* EXERCISE
When you reach the line that contains "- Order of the" in the data below, start reproducing lines exactly, and stop after the line that contains "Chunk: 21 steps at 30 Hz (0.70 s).".

* RECORDS FOR THIS TASK
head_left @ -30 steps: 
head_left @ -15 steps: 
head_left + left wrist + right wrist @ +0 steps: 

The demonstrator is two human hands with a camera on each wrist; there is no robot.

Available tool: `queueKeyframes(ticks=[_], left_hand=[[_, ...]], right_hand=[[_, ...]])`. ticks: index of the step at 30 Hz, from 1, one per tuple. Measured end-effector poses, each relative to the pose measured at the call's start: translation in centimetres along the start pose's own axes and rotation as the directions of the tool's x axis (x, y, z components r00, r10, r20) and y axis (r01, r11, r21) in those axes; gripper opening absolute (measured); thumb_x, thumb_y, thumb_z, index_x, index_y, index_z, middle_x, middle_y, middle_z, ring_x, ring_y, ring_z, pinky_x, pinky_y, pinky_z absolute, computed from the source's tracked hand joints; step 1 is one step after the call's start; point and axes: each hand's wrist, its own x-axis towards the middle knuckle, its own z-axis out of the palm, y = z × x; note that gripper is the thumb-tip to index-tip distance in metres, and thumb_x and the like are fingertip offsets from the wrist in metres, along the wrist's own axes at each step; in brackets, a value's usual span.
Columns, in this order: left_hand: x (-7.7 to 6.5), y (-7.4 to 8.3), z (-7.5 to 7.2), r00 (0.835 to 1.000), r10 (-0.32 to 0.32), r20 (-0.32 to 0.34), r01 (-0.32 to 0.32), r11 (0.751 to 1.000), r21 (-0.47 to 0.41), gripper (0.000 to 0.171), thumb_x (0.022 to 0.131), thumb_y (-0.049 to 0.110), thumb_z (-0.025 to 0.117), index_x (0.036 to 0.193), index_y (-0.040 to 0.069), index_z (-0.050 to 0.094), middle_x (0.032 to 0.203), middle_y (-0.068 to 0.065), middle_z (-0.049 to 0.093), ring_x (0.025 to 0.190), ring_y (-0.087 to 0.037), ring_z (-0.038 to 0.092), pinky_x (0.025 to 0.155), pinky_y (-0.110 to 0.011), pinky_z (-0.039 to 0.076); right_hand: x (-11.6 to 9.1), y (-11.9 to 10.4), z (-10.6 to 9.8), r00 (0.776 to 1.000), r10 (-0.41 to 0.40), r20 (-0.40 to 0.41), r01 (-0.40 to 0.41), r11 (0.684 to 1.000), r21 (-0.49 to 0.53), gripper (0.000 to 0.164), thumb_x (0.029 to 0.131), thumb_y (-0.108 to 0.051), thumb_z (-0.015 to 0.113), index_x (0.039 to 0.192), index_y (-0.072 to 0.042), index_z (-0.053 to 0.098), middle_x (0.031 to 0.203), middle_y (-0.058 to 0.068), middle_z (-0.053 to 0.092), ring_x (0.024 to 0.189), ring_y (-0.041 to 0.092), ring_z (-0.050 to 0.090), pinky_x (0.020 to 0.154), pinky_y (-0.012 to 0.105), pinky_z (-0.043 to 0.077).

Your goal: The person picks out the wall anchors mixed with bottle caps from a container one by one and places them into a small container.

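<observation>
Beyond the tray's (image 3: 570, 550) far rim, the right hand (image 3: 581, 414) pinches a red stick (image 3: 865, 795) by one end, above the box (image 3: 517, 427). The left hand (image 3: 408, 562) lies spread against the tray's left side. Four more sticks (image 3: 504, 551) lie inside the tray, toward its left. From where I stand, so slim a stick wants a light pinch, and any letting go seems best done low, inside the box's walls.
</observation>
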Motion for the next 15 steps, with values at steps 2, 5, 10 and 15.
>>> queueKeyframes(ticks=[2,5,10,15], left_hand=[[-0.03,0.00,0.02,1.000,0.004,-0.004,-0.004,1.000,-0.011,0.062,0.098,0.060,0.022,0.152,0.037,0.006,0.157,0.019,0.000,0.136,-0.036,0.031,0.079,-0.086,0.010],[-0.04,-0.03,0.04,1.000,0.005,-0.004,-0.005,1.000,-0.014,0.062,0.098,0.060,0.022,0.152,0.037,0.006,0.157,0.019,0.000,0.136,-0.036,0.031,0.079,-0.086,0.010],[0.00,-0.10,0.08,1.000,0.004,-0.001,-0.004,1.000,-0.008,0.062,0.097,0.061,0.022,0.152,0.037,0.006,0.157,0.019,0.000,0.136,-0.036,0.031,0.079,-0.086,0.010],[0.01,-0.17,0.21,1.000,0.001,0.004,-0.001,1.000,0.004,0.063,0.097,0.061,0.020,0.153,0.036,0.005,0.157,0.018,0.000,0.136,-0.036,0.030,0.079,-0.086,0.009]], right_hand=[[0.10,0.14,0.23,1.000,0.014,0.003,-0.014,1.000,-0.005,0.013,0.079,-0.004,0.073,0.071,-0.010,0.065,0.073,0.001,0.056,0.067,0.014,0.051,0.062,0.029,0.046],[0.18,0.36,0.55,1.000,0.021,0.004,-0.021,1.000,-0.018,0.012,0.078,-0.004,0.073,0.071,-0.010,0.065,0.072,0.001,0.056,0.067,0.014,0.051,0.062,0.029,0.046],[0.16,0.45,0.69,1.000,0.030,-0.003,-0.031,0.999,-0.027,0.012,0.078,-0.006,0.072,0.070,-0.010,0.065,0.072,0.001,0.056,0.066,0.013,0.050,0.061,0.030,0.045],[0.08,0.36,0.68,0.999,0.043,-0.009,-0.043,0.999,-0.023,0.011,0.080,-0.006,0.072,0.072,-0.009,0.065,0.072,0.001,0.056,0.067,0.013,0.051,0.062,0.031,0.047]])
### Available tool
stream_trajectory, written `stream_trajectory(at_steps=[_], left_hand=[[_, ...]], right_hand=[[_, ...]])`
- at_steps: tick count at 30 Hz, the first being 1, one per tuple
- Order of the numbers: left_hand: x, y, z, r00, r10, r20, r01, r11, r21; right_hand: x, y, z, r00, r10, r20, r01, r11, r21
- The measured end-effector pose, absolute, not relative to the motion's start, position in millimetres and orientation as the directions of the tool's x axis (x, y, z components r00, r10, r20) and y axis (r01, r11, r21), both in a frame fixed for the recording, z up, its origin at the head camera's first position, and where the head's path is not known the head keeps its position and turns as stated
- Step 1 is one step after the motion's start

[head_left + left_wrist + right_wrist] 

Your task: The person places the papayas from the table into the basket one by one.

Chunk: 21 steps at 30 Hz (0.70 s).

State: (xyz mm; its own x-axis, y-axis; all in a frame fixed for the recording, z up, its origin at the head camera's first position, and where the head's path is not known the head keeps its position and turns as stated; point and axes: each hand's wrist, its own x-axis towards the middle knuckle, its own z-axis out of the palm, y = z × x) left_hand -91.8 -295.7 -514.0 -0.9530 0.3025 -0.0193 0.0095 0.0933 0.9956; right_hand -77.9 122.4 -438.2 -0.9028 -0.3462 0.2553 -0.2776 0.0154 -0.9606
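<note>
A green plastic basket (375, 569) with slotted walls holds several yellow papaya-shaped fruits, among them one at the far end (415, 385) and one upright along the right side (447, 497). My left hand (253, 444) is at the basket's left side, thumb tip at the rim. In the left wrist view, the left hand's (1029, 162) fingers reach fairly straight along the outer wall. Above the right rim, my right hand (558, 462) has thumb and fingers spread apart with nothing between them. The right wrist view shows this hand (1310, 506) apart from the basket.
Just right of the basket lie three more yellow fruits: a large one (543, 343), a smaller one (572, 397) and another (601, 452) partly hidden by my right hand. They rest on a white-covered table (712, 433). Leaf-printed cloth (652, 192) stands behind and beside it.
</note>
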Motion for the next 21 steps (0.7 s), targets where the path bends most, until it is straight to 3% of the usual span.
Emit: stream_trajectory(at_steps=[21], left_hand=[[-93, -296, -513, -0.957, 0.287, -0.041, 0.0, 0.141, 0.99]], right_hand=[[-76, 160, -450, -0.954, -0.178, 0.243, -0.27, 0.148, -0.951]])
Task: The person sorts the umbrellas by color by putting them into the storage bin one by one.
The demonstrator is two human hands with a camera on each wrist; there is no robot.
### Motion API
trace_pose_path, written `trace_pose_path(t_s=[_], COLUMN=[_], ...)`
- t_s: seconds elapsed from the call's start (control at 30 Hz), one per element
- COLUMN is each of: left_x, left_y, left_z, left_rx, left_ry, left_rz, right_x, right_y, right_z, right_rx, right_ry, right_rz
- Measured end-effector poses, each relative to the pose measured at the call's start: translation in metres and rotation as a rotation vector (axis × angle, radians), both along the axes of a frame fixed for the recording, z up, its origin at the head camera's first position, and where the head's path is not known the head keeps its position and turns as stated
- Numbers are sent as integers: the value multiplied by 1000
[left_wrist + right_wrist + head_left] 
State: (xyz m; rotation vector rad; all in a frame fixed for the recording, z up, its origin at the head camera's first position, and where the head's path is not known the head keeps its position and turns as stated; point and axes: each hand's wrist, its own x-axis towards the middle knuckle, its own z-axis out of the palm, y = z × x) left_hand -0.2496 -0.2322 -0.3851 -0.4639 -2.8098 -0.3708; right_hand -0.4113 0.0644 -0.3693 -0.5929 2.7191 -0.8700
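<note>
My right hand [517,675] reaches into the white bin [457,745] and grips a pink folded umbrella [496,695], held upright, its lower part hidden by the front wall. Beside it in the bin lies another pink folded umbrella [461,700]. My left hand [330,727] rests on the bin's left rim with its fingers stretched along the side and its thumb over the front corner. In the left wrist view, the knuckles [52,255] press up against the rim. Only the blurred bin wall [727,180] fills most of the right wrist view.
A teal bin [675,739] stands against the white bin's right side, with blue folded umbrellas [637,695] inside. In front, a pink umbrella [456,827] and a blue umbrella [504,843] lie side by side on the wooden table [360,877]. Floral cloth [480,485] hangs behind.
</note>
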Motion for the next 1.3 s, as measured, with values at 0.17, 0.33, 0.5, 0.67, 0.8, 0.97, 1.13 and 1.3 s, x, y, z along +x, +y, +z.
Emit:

* RESPONSE
- Order of the numbers: left_hand: x, y, z, r00, r10, r20, r01, r11, r21; right_hand: x, y, z, r00, r10, r20, r01, r11, r21
- The measured end-effector pose, absolute, not relative to the motion's start, position in millimetres and orientation as the directions of the tool's x axis (x, y, z components r00, r10, r20) and y axis (r01, r11, r21), both in a frame fixed for the recording, z up, its origin at the head camera's first position, and where the head's path is not known the head keeps its position and turns as stated
- Step 1 is one step after the motion's start

[head_left + left_wrist + right_wrist] 

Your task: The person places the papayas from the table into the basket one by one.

Chunk: 21 steps at 30 Hz (0.70 s).

Now the exercise is complete.